Leurs parcours respectifs jusqu’à la F1 n’ont pas été simples mais ils ont eu la chance d’intégrer la meilleure écurie du plateau dès leur première année. Tous deux ont en effet débuté au sein d’une écurie Williams en pleine réussite, auréolée du titre de Nigel Mansell en 1992. Ils ont même collaboré le temps d’une saison, formant l’un des duos les plus efficaces du championnat en 1996, année du titre de Hill.

Damon Hill, le besogneux

Le père : double champion du monde en 1962 et 1968, Graham Hill se tue dans un accident d’avion en 1975 lorsque Damon a quinze ans.

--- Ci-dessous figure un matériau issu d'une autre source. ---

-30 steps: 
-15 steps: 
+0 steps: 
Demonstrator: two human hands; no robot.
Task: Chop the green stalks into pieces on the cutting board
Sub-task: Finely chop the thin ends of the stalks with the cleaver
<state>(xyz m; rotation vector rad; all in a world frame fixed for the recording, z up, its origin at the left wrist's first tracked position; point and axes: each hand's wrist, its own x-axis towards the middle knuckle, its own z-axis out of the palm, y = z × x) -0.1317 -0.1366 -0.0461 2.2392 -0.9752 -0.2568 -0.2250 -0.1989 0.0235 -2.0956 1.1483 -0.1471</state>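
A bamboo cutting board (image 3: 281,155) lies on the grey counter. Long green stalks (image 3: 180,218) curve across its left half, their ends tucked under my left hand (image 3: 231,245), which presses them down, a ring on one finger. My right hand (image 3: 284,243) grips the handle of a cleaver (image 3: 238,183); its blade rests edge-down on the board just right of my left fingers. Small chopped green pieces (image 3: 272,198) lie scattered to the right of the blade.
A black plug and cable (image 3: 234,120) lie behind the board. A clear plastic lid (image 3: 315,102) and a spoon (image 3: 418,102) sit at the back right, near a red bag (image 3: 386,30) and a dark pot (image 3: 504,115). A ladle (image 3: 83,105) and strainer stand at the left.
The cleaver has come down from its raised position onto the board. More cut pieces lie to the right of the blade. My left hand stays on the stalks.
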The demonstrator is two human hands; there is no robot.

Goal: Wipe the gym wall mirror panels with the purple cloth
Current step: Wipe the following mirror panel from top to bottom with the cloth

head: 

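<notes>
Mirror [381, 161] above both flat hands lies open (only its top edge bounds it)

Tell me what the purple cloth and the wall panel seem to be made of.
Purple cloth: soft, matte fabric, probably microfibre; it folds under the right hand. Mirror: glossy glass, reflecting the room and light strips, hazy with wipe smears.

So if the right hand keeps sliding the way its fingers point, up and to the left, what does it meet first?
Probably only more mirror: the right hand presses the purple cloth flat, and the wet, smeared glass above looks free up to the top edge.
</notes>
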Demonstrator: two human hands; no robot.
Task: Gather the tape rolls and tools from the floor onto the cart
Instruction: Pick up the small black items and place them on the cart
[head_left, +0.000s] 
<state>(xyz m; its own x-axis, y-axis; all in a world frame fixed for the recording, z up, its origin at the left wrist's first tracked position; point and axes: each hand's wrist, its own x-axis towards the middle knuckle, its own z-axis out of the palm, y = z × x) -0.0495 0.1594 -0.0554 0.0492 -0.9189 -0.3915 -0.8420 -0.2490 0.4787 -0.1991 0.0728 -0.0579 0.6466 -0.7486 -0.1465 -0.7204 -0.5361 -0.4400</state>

Sa jeunesse dorée est brutalement interrompue par la mort de son père, la famille doit vendre tous ses biens et revenir à un train de vie modeste. Damon travaille pour payer ses études. Venu à la compétition sur le tard, Damon débute par la moto avant de faire ses classes en F3 puis F3000. En 1992 il prend le bon virage en devenant pilote d’essai pour l’écurie Williams qui l’installe dans un baquet officiel dès la saison suivante aux côtés du ‘Professeur’ Alain Prost. La pression est lourde car Hill succède à Nigel Mansell, parti à la retraite sur un titre de champion du monde 1992. Dès sa deuxième course au Brésil pourtant Hill s’installe sur le podium entre Ayrton Senna et Michael Schumacher. Il remporte sa première course en Hongrie, puis récidive lors des deux grands prix suivants. Hill termine la saison 3e derrière Alain Prost et Ayrton Senna. La saison 1994 est marquée par son duel féroce avec Schumacher, le pilote allemand n’hésitant pas à l’accrocher pour empocher son premier titre de champion du monde. La revanche aura lieu deux saisons plus tard. Damon Hill sera sacré en 1996, le britannique devient le premier « fils de » à inscrire son nom au palmarès. il choisit de quitter Williams pour la modeste écurie Arrows, puis Jordan où il termine sa carrière en 1999.
Crédit photo Daniel Goodings / Shutterstock.com

Jacques Villeneuve, le passionné

Le père : Gilles Villeneuve se tue en course lors du grand prix de Belgique en 1982 alors que Jacques n’a que onze ans.

C’est à l’âge de 18 ans que Jacques commence sa carrière automobile, après avoir obtenu l’aval de sa mère. Le canadien choisit le Japon puis le championnat américain pour faire ses armes. Il remporte le championnat de CART en 1995, année où il gagne les 500 miles d’Indianapolis. Il débarque l’année suivante en F1 chez Williams, il fait équipe avec Damon Hill. Deuxième derrière Hill en 1996 pour sa première saison, il succède en 1997 à son ex-équipier au palmarès à l’issue d’une saison marquée par son face-à-face avec Schumacher et un accrochage au Brésil qui force l’allemand à l’abandon et donne le titre à Villeneuve. Electron libre du plateau, Villeneuve tente ensuite plusieurs expériences, en F1 dans des écuries de seconde zone, en endurance et en NASCAR. Il a tenté un retour en F1 à la tête d’une écurie mais ses projets n’ont pas abouti. Il s’occupe en participant au Trophée Andros 2011.